> [Directions for this task]
Output the full listing below exactly, without the pictures.

> [Given material]
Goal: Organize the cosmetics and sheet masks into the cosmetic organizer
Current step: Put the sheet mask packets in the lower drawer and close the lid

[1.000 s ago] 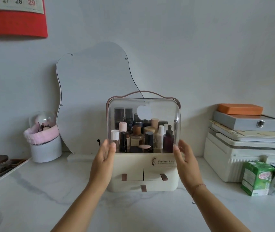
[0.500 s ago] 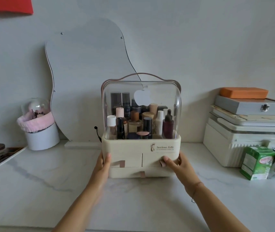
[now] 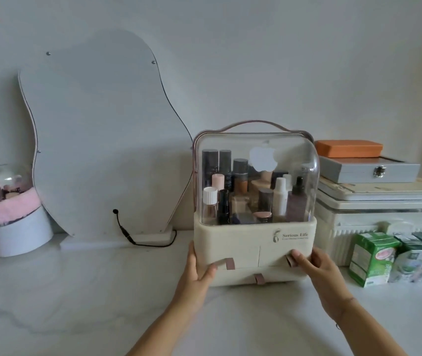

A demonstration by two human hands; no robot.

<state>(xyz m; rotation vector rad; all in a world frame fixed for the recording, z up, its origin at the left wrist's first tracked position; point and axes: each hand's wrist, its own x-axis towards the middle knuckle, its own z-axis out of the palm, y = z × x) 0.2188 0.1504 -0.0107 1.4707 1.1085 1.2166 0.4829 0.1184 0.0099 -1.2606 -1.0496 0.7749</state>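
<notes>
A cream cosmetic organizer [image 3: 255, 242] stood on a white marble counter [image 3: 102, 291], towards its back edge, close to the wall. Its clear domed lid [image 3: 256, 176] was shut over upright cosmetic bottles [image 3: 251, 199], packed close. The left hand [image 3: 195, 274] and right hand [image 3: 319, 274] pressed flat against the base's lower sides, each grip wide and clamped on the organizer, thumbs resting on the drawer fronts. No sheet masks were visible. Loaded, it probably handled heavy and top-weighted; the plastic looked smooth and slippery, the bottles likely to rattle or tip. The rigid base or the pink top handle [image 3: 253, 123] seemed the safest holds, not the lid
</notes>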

> [Answer]
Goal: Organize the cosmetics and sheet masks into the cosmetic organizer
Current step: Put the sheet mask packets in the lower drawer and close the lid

[1.000 s ago] 
[0.500 s ago] 
[now] 

A demonstration by two human hands; no robot.

<state>(xyz m; rotation vector rad; all in a world frame fixed for the recording, z up, its origin at the left wrist's first tracked position; point and axes: each hand's wrist, its own x-axis towards the middle knuckle, its own z-axis out of the palm, y = z × x) 0.2188 0.1504 -0.0107 1.4707 1.1085 1.2166 0.4829 0.1184 0.0099 -1.2606 -1.0496 0.7749</state>
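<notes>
A cream cosmetic organizer [image 3: 255, 242] stood on a white marble counter [image 3: 102, 291], towards its back edge, close to the wall. Its clear domed lid [image 3: 256, 176] was shut over upright cosmetic bottles [image 3: 251, 199], packed close. The left hand [image 3: 195, 274] and right hand [image 3: 319, 274] pressed flat against the base's lower sides, each grip wide and clamped on the organizer, thumbs resting on the drawer fronts. No sheet masks were visible. Loaded, it probably handled heavy and top-weighted; the plastic looked smooth and slippery, the bottles likely to rattle or tip. The rigid base or the pink top handle [image 3: 253, 123] seemed the safest holds, not the lid
</notes>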

The output given is complete.